**ASSIGNMENT**.
In full and unaltered, output the records below.

Records from a data source:
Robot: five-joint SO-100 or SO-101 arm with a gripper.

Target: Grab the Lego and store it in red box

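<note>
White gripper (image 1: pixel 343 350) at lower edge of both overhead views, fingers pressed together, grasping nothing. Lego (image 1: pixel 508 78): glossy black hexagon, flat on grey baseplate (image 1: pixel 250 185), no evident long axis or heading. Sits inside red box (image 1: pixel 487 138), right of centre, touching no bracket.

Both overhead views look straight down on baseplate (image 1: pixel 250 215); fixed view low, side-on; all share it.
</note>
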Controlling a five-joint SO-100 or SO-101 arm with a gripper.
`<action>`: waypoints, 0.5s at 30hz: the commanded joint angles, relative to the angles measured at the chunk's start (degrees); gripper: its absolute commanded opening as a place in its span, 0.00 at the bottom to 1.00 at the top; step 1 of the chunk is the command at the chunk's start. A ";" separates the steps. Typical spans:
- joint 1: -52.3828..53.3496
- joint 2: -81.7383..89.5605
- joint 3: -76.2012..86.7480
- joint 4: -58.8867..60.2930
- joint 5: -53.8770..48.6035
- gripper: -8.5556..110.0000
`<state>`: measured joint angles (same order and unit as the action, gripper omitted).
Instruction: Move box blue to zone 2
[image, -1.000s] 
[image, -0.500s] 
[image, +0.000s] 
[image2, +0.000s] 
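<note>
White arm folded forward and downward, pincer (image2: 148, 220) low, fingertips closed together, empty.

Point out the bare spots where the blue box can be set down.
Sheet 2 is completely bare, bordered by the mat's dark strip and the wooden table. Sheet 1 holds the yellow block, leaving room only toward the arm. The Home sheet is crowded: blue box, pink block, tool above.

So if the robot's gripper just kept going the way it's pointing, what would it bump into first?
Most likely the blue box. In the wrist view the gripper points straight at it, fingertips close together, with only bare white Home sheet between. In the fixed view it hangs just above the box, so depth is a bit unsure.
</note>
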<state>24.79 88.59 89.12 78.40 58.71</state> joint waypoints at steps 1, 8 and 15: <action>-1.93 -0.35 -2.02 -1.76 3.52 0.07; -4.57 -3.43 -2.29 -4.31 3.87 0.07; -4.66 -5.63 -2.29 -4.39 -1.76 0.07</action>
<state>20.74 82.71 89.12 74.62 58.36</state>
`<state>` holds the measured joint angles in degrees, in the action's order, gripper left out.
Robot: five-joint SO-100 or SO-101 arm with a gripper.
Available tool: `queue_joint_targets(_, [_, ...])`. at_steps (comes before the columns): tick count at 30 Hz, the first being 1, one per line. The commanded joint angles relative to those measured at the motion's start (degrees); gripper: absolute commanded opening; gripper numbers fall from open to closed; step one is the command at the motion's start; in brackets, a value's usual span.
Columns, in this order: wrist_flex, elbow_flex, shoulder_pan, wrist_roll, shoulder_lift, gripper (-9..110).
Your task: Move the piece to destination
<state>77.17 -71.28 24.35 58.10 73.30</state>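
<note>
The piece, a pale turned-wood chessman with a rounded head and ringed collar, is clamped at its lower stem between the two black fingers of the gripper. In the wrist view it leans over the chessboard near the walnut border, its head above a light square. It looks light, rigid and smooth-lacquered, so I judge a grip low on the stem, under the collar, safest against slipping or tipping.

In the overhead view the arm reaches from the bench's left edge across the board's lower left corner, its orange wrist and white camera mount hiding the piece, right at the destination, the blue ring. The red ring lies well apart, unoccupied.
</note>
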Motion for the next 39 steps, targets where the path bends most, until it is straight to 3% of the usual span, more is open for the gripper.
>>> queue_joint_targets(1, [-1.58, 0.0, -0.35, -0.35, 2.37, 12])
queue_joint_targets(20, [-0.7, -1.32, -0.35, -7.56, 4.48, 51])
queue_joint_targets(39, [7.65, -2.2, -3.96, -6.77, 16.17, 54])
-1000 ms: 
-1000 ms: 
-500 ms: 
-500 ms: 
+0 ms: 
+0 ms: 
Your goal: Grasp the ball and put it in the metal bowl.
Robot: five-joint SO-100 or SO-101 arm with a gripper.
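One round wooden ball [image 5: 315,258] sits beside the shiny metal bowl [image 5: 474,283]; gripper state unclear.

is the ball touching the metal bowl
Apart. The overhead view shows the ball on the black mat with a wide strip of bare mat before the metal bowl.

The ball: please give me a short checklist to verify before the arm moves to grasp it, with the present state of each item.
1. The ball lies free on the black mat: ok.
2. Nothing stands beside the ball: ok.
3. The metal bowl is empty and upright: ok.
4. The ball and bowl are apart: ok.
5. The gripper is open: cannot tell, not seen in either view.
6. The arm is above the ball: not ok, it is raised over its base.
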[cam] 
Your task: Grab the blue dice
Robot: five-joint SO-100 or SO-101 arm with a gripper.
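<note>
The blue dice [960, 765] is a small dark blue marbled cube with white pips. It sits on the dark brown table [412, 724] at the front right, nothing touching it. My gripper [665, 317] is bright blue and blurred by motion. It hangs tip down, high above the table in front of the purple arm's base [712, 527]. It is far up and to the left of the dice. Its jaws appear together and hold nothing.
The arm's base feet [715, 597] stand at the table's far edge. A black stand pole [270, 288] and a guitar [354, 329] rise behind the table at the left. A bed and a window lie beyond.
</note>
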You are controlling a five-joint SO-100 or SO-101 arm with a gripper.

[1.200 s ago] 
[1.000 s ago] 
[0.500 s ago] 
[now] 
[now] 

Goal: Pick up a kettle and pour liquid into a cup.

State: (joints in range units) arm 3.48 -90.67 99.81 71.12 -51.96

**ANSWER BOX**.
Robot: five-joint SO-100 or SO-101 arm with a gripper.

Target: Grab the Lego and store it in red box

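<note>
White gripper (image 1: pixel 343 350) at lower edge of both overhead views, fingers pressed together, grasping nothing. Lego (image 1: pixel 508 78): glossy black hexagon, flat on grey baseplate (image 1: pixel 250 185), no evident long axis or heading. Sits inside red box (image 1: pixel 487 138), right of centre, touching no bracket.

Both overhead views look straight down on baseplate (image 1: pixel 250 215); fixed view low, side-on; all share it.
</note>
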Controlling a five-joint SO-100 or SO-101 arm with a gripper.
`<action>`: waypoints, 0.5s at 30hz: the commanded joint angles, relative to the angles measured at the chunk's start (degrees); gripper: its absolute commanded opening as a place in its span, 0.00 at the bottom to 1.00 at the top; step 1 of the chunk is the command at the chunk's start. A ";" separates the steps. Typical spans:
- joint 1: -52.3828..53.3496
- joint 2: -81.7383..89.5605
- joint 3: -76.2012..86.7480
- joint 4: -58.8867..60.2930
- joint 5: -53.8770..48.6035
- gripper: -8.5556..110.0000
`<state>`: measured joint angles (same order and unit as the action, gripper omitted).
Instruction: Move box blue to zone 2
[image, -1.000s] 
[image, -0.500s] 
[image, +0.000s] 
[image2, +0.000s] 
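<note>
White arm folded forward and downward, pincer (image2: 148, 220) low, fingertips closed together, empty.

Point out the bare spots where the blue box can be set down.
Sheet 2 is completely bare, bordered by the mat's dark strip and the wooden table. Sheet 1 holds the yellow block, leaving room only toward the arm. The Home sheet is crowded: blue box, pink block, tool above.

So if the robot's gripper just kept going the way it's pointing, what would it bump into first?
Most likely the blue box. In the wrist view the gripper points straight at it, fingertips close together, with only bare white Home sheet between. In the fixed view it hangs just above the box, so depth is a bit unsure.
</note>
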<state>24.79 88.59 89.12 78.40 58.71</state> joint waypoints at steps 1, 8 and 15: <action>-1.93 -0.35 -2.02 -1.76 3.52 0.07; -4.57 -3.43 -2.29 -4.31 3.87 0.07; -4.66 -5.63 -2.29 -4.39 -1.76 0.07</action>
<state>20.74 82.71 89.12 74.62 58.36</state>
`<state>` holds the measured joint angles in degrees, in the action's order, gripper left out.
Robot: five-joint SO-100 or SO-101 arm with a gripper.
Available tool: `queue_joint_targets(_, [_, ...])`. at_steps (comes before the columns): tick count at 30 Hz, the first being 1, one per line. The commanded joint angles relative to those measured at the motion's start (degrees); gripper: absolute commanded opening; gripper numbers fall from open to closed; step one is the command at the motion's start; in brackets, a value's usual span.
Columns, in this order: wrist_flex, elbow_flex, shoulder_pan, wrist_roll, shoulder_lift, gripper (-9..110).
Your task: Move the piece to destination
<state>77.17 -71.28 24.35 58.10 73.30</state>
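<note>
The piece, a pale turned-wood chessman with a rounded head and ringed collar, is clamped at its lower stem between the two black fingers of the gripper. In the wrist view it leans over the chessboard near the walnut border, its head above a light square. It looks light, rigid and smooth-lacquered, so I judge a grip low on the stem, under the collar, safest against slipping or tipping.

In the overhead view the arm reaches from the bench's left edge across the board's lower left corner, its orange wrist and white camera mount hiding the piece, right at the destination, the blue ring. The red ring lies well apart, unoccupied.
</note>
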Motion for the next 39 steps, targets where the path bends most, until it is straight to 3% of the usual span, more is open for the gripper.
>>> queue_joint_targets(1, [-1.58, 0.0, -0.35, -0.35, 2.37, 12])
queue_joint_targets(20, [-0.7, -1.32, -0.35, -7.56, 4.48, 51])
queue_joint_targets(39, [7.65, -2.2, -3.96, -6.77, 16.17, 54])
-1000 ms: 
-1000 ms: 
-500 ms: 
-500 ms: 
+0 ms: 
+0 ms: 
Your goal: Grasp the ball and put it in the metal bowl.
Robot: five-joint SO-100 or SO-101 arm with a gripper.
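One round wooden ball [image 5: 315,258] sits beside the shiny metal bowl [image 5: 474,283]; gripper state unclear.

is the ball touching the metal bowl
Apart. The overhead view shows the ball on the black mat with a wide strip of bare mat before the metal bowl.

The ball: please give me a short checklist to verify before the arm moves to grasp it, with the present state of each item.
1. The ball lies free on the black mat: ok.
2. Nothing stands beside the ball: ok.
3. The metal bowl is empty and upright: ok.
4. The ball and bowl are apart: ok.
5. The gripper is open: cannot tell, not seen in either view.
6. The arm is above the ball: not ok, it is raised over its base.
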[cam] 
Your task: Grab the blue dice
Robot: five-joint SO-100 or SO-101 arm with a gripper.
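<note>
The blue dice [960, 765] is a small dark blue marbled cube with white pips. It sits on the dark brown table [412, 724] at the front right, nothing touching it. My gripper [665, 317] is bright blue and blurred by motion. It hangs tip down, high above the table in front of the purple arm's base [712, 527]. It is far up and to the left of the dice. Its jaws appear together and hold nothing.
The arm's base feet [715, 597] stand at the table's far edge. A black stand pole [270, 288] and a guitar [354, 329] rise behind the table at the left. A bed and a window lie beyond.
</note>
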You are controlling a five-joint SO-100 or SO-101 arm with a gripper.

[1.200 s ago] 
[1.000 s ago] 
[0.500 s ago] 
[now] 
[now] 

Goal: Pick up a kettle and pour liquid into a cup.

State: (joints in range units) arm 3.48 -90.67 99.81 71.12 -51.96

The output is now complete.